> **Your assignment**:
Please write out exactly the lines from the one with "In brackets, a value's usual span" through the end of the data below, both ends included, and omit any pictures.

** Opening Given information block **

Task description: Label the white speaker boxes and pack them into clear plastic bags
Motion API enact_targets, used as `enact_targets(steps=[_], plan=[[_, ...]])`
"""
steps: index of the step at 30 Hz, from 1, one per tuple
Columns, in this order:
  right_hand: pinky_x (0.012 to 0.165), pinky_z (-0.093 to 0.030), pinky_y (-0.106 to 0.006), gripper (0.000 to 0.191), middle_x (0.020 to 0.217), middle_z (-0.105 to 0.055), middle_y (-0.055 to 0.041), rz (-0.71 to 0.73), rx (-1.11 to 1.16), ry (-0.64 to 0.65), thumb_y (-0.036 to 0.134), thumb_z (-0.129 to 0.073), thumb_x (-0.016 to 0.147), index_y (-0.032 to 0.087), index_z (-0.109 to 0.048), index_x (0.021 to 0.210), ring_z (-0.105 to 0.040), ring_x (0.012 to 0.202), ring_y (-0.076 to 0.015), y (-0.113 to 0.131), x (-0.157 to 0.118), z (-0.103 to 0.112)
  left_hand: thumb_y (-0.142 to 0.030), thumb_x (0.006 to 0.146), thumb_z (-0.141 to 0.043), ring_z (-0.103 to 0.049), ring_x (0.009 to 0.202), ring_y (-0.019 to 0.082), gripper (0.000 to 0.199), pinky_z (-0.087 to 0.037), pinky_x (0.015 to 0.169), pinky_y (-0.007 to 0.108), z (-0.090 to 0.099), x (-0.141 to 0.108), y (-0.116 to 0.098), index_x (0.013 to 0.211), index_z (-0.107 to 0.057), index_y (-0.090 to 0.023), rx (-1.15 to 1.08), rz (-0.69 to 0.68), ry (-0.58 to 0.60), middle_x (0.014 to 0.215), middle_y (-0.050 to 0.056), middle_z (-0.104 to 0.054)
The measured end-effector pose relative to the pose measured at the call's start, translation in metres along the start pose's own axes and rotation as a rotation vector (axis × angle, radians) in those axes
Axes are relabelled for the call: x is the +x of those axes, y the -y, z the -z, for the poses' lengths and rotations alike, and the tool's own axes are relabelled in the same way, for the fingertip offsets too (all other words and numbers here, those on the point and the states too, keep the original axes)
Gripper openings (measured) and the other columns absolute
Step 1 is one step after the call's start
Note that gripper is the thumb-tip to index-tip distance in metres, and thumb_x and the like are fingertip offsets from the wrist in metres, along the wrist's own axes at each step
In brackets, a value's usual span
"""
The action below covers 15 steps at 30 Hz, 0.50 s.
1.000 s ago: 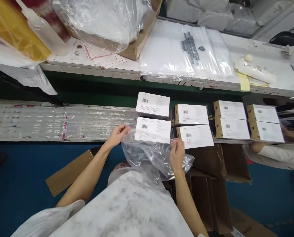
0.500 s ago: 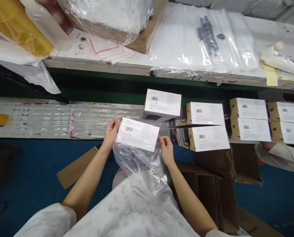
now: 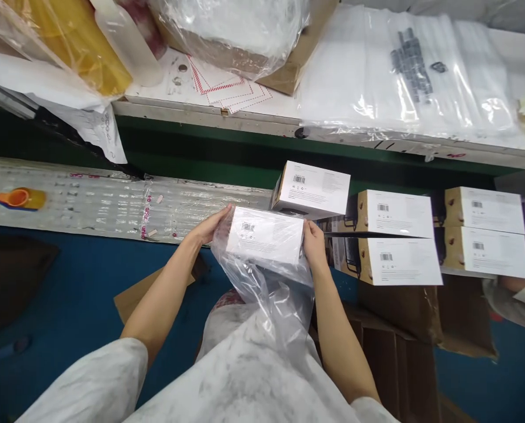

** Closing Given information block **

> **Response**:
In brackets, a value's usual span
"""
The action below covers 15 steps at 30 Hz, 0.50 s.
1.000 s ago: 
0.500 s ago: 
now: 

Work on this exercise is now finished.